= WHAT TO DO =
Read through the entries below and return each line with the word "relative".

= EXERCISE INPUTS =
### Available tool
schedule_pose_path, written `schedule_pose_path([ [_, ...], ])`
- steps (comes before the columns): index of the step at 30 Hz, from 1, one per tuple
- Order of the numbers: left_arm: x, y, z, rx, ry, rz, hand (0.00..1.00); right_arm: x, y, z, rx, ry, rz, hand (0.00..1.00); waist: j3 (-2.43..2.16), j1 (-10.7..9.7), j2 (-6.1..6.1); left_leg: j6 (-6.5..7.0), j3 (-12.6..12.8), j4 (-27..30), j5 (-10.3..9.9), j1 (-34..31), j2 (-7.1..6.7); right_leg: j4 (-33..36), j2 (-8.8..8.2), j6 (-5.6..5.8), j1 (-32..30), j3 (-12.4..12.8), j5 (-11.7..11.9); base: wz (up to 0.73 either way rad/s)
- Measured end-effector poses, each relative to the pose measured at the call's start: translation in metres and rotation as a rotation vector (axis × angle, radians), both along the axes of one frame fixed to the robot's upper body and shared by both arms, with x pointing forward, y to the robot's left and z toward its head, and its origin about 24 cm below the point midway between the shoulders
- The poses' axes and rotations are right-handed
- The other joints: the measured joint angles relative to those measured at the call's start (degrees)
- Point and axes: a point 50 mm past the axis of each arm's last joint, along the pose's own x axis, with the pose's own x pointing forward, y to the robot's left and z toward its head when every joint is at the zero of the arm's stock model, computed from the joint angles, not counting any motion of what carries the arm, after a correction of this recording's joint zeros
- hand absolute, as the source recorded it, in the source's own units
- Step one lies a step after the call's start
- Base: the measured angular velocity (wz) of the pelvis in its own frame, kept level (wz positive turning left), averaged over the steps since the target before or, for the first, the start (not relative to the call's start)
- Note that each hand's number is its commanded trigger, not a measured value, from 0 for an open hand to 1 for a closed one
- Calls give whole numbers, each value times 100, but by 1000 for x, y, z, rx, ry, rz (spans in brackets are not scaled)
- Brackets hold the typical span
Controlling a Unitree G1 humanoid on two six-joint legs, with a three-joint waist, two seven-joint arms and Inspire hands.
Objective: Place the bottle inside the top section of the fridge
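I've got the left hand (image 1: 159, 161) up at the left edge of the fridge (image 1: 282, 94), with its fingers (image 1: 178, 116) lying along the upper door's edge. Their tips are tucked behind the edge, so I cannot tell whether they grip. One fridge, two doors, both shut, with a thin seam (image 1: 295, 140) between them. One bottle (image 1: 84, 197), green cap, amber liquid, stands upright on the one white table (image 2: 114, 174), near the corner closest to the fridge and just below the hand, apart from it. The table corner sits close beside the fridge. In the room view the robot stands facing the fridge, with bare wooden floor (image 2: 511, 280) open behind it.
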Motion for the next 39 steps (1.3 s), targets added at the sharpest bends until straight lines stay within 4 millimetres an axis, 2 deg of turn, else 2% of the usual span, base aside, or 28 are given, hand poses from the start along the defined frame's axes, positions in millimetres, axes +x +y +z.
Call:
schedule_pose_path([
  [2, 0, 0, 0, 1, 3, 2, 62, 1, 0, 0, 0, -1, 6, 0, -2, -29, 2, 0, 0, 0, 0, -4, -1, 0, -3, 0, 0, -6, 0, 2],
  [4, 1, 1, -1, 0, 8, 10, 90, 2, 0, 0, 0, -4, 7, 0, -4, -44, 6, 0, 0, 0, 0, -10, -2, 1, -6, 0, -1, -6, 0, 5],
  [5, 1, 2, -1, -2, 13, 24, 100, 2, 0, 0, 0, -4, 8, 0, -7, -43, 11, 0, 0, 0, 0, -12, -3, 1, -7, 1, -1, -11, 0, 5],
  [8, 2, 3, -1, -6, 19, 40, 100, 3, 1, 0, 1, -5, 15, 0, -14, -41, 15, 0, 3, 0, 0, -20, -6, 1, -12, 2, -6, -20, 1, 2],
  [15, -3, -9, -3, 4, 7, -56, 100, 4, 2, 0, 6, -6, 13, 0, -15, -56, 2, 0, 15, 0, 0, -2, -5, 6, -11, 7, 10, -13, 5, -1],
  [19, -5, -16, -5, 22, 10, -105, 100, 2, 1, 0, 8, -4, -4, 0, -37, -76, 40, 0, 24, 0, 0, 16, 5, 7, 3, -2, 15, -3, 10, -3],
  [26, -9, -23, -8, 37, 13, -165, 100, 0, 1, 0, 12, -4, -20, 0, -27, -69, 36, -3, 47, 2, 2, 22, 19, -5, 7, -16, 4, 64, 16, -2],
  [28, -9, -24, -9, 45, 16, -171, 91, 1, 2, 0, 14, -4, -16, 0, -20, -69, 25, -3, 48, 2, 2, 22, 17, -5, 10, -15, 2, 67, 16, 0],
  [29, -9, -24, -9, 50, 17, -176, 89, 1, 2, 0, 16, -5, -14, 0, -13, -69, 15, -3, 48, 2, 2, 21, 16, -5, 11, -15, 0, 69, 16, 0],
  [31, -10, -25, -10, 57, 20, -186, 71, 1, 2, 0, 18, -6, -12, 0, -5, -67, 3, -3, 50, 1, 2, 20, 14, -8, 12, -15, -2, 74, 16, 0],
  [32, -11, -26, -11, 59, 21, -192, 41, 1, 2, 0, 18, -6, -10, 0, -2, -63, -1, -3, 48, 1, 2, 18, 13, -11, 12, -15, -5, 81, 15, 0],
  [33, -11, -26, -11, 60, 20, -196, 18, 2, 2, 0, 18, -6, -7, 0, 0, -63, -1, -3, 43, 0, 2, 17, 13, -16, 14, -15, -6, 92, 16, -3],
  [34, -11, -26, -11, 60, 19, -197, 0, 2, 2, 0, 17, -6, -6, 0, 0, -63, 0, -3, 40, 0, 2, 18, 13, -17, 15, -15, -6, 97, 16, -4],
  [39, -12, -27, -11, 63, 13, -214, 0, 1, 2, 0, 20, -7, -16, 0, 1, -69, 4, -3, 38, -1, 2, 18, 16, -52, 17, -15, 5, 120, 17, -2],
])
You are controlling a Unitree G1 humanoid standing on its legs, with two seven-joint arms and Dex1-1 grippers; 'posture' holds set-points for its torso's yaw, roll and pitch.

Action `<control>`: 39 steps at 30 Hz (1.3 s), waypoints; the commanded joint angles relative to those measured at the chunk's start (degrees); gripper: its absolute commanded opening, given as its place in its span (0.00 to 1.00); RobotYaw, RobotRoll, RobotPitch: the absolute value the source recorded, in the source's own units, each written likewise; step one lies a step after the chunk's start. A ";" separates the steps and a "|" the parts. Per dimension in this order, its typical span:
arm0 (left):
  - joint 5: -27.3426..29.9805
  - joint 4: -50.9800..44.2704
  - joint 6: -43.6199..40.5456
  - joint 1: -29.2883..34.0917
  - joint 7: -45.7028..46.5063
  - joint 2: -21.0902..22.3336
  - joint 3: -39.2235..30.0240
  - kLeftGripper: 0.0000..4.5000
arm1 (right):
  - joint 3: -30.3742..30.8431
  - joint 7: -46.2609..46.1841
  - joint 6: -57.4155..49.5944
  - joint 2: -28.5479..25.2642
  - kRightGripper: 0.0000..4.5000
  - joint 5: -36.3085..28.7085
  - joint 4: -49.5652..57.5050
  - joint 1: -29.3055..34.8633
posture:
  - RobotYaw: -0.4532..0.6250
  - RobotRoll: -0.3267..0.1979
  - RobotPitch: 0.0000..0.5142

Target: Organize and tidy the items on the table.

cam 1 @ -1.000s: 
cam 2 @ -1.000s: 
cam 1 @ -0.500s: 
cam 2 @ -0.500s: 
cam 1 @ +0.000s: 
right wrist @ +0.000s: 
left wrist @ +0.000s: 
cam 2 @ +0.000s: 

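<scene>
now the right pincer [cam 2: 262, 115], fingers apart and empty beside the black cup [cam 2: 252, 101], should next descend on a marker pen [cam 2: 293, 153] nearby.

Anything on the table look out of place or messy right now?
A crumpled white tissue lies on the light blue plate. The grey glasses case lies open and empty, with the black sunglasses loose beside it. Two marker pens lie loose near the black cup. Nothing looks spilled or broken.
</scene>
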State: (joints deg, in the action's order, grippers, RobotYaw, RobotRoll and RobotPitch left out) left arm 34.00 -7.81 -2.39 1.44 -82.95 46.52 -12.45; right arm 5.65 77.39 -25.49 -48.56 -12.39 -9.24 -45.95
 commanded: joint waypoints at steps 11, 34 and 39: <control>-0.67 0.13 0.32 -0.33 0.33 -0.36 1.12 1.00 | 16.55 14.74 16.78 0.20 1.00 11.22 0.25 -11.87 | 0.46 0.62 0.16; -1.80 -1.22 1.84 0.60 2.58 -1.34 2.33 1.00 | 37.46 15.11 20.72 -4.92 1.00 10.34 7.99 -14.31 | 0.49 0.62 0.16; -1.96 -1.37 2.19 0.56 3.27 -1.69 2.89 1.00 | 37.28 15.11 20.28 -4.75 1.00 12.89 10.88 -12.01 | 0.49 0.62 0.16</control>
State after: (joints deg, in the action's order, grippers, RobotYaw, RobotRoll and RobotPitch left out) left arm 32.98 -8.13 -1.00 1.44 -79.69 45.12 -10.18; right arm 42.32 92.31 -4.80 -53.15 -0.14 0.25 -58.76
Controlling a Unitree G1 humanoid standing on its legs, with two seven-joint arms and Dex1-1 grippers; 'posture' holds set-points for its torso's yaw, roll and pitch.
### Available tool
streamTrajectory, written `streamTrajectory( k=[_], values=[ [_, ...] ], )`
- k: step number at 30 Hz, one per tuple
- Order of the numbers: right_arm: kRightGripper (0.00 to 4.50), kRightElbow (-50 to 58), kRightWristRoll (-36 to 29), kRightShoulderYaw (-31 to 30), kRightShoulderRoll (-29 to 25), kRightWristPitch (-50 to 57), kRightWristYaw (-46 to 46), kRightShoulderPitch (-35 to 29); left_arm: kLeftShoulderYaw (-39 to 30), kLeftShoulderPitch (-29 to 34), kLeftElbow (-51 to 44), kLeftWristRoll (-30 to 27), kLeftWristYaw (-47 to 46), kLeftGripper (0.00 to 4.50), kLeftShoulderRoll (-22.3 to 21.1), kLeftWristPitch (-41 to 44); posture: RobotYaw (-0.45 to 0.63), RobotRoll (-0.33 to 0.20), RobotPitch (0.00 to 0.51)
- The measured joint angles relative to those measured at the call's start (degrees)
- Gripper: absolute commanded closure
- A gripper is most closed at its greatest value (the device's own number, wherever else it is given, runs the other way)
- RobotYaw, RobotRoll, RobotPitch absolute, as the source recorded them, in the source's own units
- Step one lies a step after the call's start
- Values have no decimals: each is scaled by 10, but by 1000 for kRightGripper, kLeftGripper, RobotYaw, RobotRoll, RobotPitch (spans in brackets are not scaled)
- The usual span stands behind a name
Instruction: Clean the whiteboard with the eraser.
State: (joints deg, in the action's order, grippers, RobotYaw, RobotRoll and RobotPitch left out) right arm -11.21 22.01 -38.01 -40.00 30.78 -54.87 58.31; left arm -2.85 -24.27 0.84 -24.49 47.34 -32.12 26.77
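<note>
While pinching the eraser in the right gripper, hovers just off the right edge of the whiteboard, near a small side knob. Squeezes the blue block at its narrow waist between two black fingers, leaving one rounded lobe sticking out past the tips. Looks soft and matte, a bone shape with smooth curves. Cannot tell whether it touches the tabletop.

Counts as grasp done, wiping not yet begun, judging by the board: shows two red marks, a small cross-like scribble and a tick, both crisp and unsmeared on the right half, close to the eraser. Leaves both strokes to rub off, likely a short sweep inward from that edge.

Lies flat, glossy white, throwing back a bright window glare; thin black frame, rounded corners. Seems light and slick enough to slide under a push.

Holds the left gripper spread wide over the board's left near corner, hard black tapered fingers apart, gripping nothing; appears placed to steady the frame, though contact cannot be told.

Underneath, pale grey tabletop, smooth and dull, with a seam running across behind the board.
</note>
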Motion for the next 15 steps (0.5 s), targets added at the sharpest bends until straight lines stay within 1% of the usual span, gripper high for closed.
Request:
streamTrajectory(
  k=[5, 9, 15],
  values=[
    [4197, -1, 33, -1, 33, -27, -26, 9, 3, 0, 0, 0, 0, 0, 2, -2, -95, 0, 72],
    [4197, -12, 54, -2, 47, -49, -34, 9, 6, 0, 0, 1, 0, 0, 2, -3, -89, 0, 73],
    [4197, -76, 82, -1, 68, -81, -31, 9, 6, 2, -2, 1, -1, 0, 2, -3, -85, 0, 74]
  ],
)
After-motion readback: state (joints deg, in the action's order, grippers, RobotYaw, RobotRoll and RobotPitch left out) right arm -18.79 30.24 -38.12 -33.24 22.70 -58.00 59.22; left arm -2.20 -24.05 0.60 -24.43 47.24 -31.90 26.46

= RESPONSE TO THIS EXERCISE =
- Measured end-effector poses, each relative to the pose measured at the call's start: translation in metres and rotation as a rotation vector (axis × angle, radians), both along the axes of one frame fixed to the robot's upper body and shared by both arms, with x pointing forward, y to the robot's left and z toward its head, and its origin about 24 cm below the point midway between the shoulders
- The other joints: the measured joint angles relative to those measured at the call's start (degrees)
- Base: the measured angular velocity (wz) of the pelvis in its own frame, kept level (wz positive turning left), averaged over the steps since the target before or, for the first, the start (not relative to the call's start)
Action `<control>`: 39 steps at 30 Hz (1.3 s), waypoints; the commanded joint angles relative to those measured at the chunk's start (degrees); gripper: its absolute commanded opening, given as its place in its span (0.00 to 1.00); RobotYaw, RobotRoll, RobotPitch: the absolute value the source recorded, in the source's own units, each written likewise; step one lies a step after the chunk's start. A ";" separates the steps and a "|" the parts. Per dimension in this order, its typical span:
- The measured joint angles relative to those measured at the call's start (degrees)

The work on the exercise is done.